#### WHAT YOU NEED TO DO
After locating the line that contains "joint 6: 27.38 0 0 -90" in the records below, write out exactly that line and each line after it through the one that contains "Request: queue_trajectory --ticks", and nothing else.

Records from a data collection

────────

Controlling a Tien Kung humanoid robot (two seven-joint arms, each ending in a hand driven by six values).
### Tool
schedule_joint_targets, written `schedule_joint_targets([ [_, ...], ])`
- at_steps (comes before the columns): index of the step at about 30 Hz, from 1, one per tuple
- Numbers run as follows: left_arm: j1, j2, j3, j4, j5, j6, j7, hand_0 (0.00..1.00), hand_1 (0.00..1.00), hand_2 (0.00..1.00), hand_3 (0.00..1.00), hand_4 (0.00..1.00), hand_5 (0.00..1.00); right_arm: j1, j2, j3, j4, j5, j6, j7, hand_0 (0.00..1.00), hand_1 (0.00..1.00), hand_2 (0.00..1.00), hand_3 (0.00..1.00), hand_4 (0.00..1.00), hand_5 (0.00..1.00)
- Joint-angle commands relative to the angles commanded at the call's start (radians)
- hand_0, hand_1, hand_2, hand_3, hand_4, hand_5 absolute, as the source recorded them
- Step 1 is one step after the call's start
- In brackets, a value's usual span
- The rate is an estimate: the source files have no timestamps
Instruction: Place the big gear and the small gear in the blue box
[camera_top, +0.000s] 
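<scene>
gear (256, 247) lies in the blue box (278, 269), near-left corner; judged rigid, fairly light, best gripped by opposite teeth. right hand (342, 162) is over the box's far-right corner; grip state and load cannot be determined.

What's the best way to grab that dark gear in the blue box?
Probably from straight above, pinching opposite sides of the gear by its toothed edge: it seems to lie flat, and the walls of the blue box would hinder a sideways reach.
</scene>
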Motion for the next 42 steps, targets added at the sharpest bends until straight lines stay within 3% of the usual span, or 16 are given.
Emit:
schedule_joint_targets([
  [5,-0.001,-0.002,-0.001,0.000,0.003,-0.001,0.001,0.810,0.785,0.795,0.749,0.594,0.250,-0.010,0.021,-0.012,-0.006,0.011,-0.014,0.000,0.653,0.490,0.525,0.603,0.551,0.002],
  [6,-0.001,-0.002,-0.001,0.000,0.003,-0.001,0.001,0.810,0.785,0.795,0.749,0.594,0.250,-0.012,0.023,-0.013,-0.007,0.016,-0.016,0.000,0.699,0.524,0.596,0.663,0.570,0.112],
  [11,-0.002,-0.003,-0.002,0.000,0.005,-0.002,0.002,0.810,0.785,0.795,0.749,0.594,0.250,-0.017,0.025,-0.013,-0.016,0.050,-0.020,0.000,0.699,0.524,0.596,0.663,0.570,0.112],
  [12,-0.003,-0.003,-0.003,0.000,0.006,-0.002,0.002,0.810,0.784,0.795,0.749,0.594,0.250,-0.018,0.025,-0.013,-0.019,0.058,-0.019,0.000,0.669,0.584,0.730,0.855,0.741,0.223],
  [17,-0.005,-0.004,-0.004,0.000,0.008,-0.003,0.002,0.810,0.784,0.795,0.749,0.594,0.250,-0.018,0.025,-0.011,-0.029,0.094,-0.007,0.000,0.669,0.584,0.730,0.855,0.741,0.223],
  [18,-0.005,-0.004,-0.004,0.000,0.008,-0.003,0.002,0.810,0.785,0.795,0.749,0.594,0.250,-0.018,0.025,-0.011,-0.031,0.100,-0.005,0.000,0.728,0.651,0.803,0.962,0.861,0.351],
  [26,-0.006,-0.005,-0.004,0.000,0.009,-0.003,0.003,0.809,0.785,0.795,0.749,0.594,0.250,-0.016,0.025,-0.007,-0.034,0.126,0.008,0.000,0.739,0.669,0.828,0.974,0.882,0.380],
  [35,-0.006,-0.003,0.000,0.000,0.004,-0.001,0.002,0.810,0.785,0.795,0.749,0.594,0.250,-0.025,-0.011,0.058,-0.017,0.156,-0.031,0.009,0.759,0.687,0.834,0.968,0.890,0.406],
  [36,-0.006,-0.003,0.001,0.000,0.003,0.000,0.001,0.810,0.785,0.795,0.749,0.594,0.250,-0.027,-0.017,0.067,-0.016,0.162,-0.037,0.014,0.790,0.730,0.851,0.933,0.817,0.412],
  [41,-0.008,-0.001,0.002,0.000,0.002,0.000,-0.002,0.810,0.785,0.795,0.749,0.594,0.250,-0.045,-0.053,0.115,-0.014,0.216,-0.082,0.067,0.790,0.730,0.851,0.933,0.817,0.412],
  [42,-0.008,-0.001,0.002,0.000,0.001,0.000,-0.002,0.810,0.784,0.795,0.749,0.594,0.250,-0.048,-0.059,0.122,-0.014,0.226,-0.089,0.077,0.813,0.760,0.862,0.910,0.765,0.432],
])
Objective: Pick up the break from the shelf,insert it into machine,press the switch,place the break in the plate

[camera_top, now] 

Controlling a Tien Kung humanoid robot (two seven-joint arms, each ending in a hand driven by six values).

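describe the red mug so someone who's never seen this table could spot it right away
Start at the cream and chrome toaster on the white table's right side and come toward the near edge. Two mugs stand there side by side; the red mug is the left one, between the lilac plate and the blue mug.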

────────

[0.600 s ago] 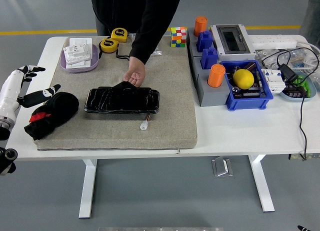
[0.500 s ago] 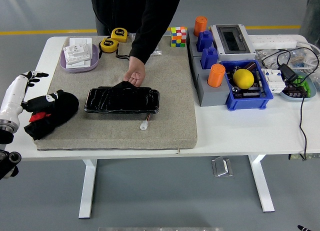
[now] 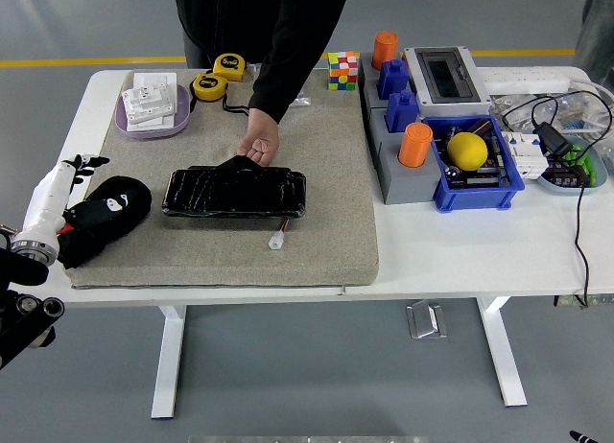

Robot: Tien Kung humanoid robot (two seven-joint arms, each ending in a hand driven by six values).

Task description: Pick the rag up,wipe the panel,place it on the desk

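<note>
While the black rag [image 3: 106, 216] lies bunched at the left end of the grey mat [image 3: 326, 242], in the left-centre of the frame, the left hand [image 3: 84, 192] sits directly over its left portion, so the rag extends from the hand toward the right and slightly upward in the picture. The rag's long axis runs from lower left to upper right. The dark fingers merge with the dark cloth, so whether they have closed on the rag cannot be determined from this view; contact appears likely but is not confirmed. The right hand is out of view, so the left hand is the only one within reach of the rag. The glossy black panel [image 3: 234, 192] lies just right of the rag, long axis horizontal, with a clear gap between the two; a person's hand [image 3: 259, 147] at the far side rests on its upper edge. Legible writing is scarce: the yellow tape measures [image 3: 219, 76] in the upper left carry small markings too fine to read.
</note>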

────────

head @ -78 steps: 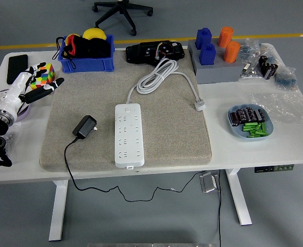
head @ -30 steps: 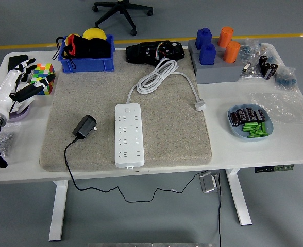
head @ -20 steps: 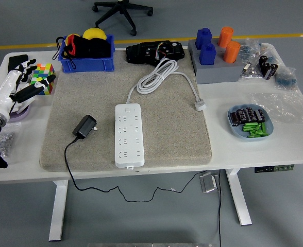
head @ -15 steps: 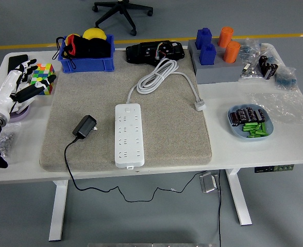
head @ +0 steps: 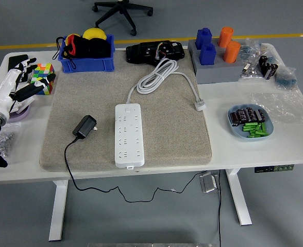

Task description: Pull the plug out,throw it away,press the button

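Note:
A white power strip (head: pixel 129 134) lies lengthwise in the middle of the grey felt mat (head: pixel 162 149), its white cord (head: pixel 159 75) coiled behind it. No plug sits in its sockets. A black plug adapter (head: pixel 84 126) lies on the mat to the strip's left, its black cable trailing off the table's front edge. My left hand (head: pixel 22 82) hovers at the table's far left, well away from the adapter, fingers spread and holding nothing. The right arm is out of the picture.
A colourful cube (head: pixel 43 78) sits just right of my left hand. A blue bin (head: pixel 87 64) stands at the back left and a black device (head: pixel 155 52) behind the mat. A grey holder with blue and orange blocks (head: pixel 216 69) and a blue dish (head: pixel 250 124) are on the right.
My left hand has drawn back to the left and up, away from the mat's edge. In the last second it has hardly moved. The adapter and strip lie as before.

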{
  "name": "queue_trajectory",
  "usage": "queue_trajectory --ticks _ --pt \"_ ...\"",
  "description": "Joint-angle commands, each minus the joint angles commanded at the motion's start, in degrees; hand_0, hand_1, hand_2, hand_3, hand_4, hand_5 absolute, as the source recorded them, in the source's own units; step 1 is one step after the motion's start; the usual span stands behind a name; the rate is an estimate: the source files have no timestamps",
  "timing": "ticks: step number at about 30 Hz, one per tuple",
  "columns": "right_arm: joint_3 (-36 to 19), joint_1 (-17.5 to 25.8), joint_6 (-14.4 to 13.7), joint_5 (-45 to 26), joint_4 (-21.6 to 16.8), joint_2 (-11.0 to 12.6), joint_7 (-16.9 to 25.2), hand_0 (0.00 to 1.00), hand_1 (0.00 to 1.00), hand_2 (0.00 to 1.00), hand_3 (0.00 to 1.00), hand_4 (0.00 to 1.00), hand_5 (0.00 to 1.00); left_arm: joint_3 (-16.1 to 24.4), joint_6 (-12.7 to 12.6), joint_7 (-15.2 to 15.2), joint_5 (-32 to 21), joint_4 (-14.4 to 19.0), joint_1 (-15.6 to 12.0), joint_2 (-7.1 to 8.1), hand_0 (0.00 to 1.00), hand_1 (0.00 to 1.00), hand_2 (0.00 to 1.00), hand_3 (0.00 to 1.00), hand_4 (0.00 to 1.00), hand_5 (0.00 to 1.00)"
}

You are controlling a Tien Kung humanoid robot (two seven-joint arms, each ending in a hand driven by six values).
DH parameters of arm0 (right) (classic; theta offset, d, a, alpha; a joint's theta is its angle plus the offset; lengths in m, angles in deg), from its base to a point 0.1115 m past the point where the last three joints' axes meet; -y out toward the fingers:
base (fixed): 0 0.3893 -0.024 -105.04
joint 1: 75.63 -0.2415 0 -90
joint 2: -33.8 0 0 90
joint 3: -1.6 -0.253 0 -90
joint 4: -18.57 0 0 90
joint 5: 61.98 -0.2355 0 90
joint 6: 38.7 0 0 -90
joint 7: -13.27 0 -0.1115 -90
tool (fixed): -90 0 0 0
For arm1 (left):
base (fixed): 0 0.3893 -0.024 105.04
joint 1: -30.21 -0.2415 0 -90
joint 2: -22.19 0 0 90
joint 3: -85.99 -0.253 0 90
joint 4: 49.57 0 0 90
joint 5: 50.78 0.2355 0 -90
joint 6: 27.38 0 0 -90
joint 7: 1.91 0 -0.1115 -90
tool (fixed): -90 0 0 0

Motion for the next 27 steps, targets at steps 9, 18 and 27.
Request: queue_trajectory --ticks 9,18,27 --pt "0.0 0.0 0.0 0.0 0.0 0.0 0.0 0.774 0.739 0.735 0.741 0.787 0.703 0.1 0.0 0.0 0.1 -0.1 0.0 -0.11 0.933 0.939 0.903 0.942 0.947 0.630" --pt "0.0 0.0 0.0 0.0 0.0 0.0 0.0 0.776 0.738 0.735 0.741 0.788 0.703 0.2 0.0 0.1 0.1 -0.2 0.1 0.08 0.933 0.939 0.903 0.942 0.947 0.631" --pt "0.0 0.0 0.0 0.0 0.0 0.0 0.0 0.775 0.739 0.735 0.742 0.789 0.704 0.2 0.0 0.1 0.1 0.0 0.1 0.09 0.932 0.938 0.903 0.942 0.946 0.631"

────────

#### EXPECTED ANSWER
joint 6: 27.38 0 0 -90
joint 7: 1.91 0 -0.1115 -90
tool (fixed): -90 0 0 0

Motion for the next 27 steps, targets at steps 9, 18 and 27.
Request: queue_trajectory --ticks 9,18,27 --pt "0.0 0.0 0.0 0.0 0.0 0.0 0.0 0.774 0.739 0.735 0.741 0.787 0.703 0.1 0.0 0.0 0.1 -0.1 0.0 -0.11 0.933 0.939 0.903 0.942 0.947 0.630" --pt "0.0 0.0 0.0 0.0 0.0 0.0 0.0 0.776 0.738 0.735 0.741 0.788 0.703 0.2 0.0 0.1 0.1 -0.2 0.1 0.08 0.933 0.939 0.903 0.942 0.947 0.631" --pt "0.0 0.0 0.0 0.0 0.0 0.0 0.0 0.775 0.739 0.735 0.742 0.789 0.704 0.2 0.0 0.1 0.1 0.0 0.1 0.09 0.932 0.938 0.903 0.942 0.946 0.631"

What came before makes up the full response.